**PROBLEM**
Please report every line in the material below where the word "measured" is found.

**DATA SUPPLIED**

<<<<

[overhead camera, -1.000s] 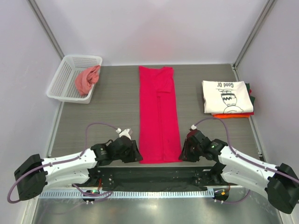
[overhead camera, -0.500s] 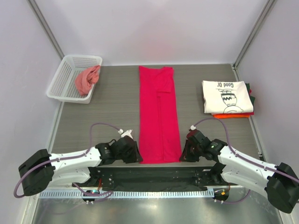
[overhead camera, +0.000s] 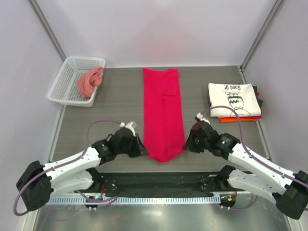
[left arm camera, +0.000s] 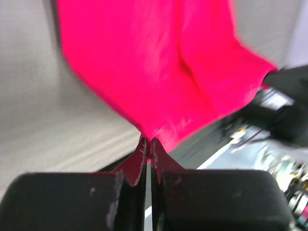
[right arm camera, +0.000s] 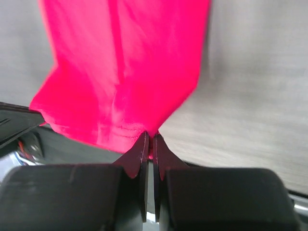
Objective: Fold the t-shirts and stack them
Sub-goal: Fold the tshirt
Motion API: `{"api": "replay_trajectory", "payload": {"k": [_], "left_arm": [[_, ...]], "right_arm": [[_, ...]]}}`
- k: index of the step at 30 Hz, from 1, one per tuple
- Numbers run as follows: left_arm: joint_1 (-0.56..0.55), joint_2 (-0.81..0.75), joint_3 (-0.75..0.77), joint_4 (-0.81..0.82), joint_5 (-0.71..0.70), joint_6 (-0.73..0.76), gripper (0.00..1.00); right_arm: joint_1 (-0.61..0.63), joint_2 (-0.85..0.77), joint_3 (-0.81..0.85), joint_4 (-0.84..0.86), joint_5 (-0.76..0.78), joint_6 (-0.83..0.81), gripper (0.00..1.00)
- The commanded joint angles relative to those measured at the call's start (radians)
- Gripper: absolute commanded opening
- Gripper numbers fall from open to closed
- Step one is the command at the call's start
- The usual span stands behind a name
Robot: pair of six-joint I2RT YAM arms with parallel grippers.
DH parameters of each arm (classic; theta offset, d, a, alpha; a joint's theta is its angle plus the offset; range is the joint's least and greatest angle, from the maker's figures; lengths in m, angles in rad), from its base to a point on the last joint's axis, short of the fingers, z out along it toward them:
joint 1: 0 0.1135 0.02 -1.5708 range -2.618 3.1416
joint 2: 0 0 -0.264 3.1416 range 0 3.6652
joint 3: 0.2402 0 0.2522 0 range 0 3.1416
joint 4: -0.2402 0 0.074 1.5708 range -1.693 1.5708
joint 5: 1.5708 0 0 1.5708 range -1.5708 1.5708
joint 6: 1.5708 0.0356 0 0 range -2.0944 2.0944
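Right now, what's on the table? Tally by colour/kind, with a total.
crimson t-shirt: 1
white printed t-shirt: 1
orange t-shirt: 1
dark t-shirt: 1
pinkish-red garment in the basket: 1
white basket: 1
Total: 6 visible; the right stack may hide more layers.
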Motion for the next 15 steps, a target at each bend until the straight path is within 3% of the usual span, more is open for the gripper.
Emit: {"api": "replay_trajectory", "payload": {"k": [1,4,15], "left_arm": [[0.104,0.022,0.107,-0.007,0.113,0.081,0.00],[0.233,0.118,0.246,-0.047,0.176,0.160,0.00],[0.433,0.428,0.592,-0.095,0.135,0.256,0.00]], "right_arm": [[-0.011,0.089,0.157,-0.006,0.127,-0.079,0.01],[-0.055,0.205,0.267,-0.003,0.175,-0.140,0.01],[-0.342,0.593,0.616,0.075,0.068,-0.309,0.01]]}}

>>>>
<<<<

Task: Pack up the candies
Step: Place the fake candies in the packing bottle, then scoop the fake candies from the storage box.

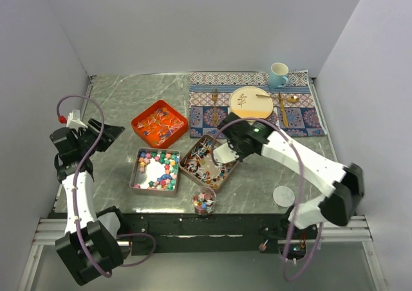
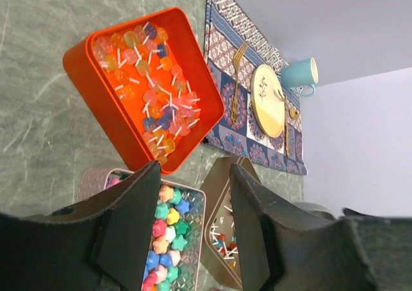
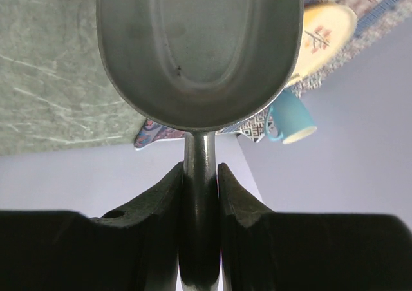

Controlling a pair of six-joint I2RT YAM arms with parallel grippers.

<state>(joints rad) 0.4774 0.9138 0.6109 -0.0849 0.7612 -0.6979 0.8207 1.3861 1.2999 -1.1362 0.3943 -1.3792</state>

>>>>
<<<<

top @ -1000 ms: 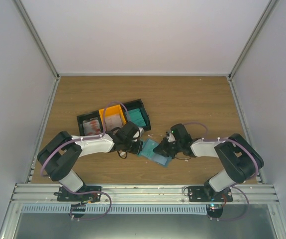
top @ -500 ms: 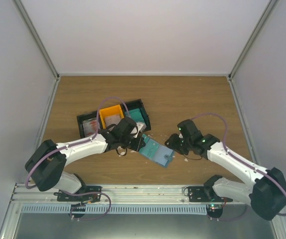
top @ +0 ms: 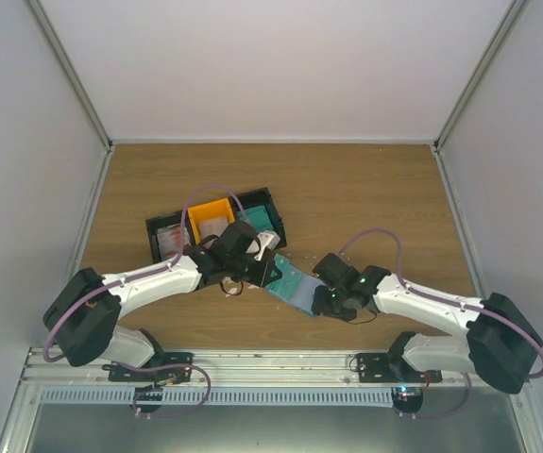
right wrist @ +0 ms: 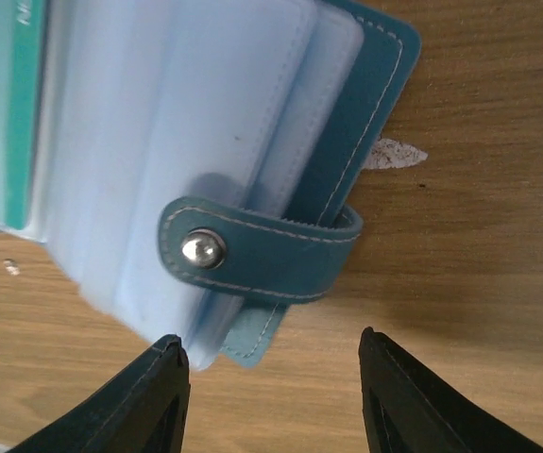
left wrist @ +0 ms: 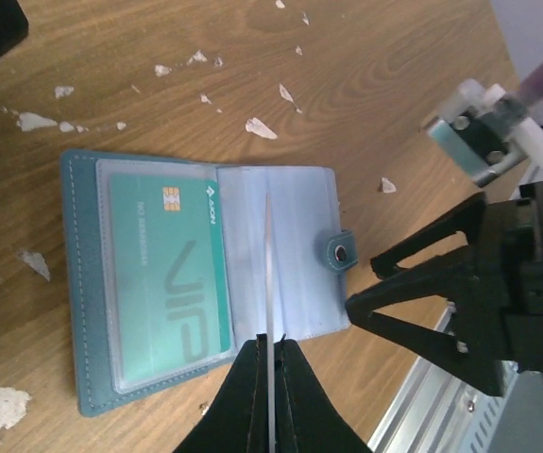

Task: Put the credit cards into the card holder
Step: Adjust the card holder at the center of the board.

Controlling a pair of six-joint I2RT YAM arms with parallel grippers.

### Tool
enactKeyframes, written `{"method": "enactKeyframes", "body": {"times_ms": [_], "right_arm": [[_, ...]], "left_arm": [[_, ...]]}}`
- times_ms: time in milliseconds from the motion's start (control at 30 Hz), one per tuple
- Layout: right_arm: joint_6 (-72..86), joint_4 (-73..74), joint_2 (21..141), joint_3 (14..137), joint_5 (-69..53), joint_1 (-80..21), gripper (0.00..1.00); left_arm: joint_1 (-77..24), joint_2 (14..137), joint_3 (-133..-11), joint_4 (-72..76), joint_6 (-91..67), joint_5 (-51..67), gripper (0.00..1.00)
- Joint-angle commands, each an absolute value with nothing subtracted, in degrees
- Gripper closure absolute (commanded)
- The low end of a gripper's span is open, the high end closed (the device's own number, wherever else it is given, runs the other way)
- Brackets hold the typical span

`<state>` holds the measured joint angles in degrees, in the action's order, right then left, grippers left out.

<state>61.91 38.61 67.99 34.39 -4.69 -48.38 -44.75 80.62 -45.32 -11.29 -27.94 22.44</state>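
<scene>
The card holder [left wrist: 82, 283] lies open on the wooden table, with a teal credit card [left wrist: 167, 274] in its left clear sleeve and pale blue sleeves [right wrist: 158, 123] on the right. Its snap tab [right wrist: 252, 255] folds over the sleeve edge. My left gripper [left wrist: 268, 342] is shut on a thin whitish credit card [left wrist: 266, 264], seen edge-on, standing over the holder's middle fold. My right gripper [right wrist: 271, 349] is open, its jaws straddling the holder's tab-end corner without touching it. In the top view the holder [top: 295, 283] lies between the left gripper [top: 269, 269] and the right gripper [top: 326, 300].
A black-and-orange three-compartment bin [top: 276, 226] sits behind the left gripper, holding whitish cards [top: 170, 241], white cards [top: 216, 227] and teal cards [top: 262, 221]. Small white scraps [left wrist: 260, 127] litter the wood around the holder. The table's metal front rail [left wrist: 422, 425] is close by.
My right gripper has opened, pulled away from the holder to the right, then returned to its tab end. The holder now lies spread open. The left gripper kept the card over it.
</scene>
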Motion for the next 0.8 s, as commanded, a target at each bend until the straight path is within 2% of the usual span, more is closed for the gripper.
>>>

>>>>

**SOLUTION TO THIS TASK**
- The commanded joint angles relative to those measured at the call's start (radians)
`<state>` holds the measured joint angles in degrees, in the action's order, right then left, grippers left out.

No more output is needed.